# advice on schools in Albir



## singlemum3 (Jun 12, 2013)

I am hoping to move my family to Albir hopefully next year,just trying to get my sums together so any advice of living costs would be great as most of the posts i've read are a few years old,would also like advice on schools state verses private? as i have 3 school age children so cost is a factor,i want to start my own business here too i have a sweet shop at the moment the uk & want to open a cafe/ice-cream parlour in spain again any advice would be great.
I am hoping to save as much as i can before we come over & learn some spanish too.
thanks in advance for any advice given


----------



## xabiaxica (Jun 23, 2009)

singlemum3 said:


> I am hoping to move my family to Albir hopefully next year,just trying to get my sums together so any advice of living costs would be great as most of the posts i've read are a few years old,would also like advice on schools state verses private? as i have 3 school age children so cost is a factor,i want to start my own business here too i have a sweet shop at the moment the uk & want to open a cafe/ice-cream parlour in spain again any advice would be great.
> I am hoping to save as much as i can before we come over & learn some spanish too.
> thanks in advance for any advice given


:welcome:

overall, especially if you have children, living costs aren't so very different to the UK - some things cost a lot less, some (such as kids clothes & schoolbooks) a lot more - so it's swings & roundabouts really

state education is essentially free - but as I just mentioned you have to buy schoolbooks & all other equipment - I budget 1000€ per child per year - that includes school trips

a private school near me charges from around 2000€ to 9000€ per year, depending on the age of the child - & uniform, books, etc are all extra on top
Admission and School Fees

I'm sure you realise that to register as resident you'll have to show that you can financially support your family & that you have healthcare provision in place? & that if it did all go pear-shaped, there is NO state support at all.....


----------



## mrypg9 (Apr 26, 2008)

So...if you are afamily of four...does that mean you must have a proven income of 2400 € a month?

Would the OP qualify for any free healthcare? 
Is there any kind of Child Benefit or tax credit in Spain?


----------



## snikpoh (Nov 19, 2007)

mrypg9 said:


> So...if you are afamily of four...does that mean you must have a proven income of 2400 € a month?
> 
> Would the OP qualify for any free healthcare?
> Is there any kind of Child Benefit or tax credit in Spain?


We have not been able to claim any benefits of any sort whatsoever - I don't think they exist.

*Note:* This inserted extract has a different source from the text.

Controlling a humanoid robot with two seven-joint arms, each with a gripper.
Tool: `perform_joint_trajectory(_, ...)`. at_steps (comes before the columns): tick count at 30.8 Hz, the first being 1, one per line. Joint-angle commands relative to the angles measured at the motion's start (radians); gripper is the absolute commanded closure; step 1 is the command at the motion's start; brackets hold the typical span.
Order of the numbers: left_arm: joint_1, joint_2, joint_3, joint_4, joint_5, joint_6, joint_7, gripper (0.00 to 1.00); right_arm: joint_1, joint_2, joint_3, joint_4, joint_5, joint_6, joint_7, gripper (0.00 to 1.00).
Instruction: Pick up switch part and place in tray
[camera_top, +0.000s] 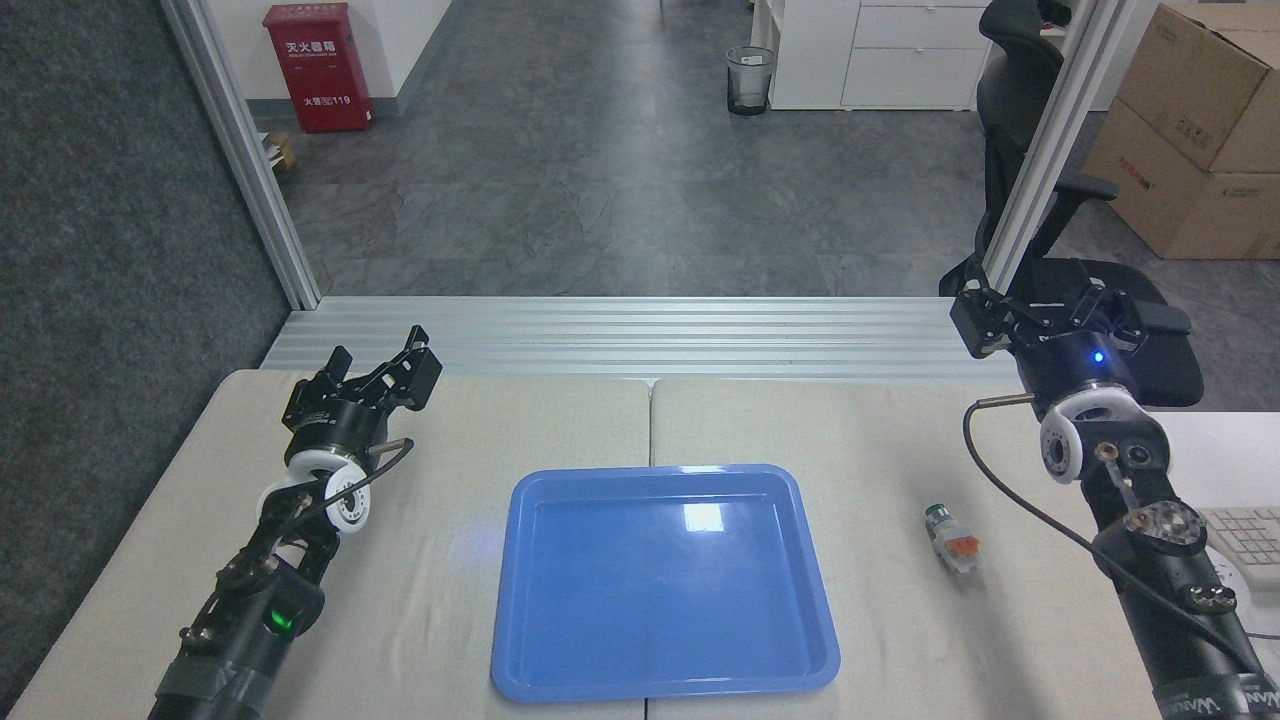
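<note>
The switch part (953, 541) lies on the table right of the tray, green cap pointing away, orange clip on its white body. The glossy blue tray (530, 640) sits in the middle of the table with nothing in it. My left gripper (382, 362) hovers over the table's far left, fingers spread open and holding nothing. My right gripper (1045, 305) hangs above the far right edge of the table, well beyond the switch part, its fingers apart and open with nothing between them.
The table ends at an aluminium rail (640, 335) behind it. A keyboard (1245, 535) lies at the right edge beside my right arm. A black office chair (1030, 110) and cardboard boxes (1195, 130) stand on the floor past the right side.
</note>
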Motion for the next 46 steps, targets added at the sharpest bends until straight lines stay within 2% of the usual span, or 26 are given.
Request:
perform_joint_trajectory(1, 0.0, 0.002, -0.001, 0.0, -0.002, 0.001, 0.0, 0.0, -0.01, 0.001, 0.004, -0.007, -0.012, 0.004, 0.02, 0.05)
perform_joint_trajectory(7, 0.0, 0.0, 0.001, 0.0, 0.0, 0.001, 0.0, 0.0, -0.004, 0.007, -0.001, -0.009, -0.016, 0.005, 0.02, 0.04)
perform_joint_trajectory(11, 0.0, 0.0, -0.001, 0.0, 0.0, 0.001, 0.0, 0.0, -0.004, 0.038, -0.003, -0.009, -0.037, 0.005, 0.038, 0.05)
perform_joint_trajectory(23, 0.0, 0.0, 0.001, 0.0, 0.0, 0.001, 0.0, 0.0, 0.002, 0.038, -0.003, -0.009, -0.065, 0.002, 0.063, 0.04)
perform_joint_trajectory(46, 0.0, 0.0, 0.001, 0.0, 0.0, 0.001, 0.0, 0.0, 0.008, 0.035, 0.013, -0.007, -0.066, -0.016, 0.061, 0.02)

Bear in mind that one of the OP's children is 13 and they don't speak Spanish.


----------



## Pesky Wesky (May 10, 2009)

singlemum3 said:


> I am hoping to move my family to Albir hopefully next year,just trying to get my sums together so any advice of living costs would be great as most of the posts i've read are a few years old,would also like advice on schools state verses private? as i have 3 school age children so cost is a factor,i want to start my own business here too i have a sweet shop at the moment the uk & want to open a cafe/ice-cream parlour in spain again any advice would be great.
> I am hoping to save as much as i can before we come over & learn some spanish too.
> thanks in advance for any advice given


I can't help you with living costs as I live in completely different circumstances and in a completely different part of Spain, but I believe that the figure that mrypg 9 quoted you is what you'll need legally to be permited a resident's certificate.
However, as xabia has said you'll need to factor in the schooling costs and in Spain the parents have to pay for the books (very expensive!), school trips and materials used in class.
At 13 your oldest daughter is unlikely to be able to study in a state school as she'll have to study the majority of subjects in Spanish, including the core subjects of Spanish (lengua) and Maths....


----------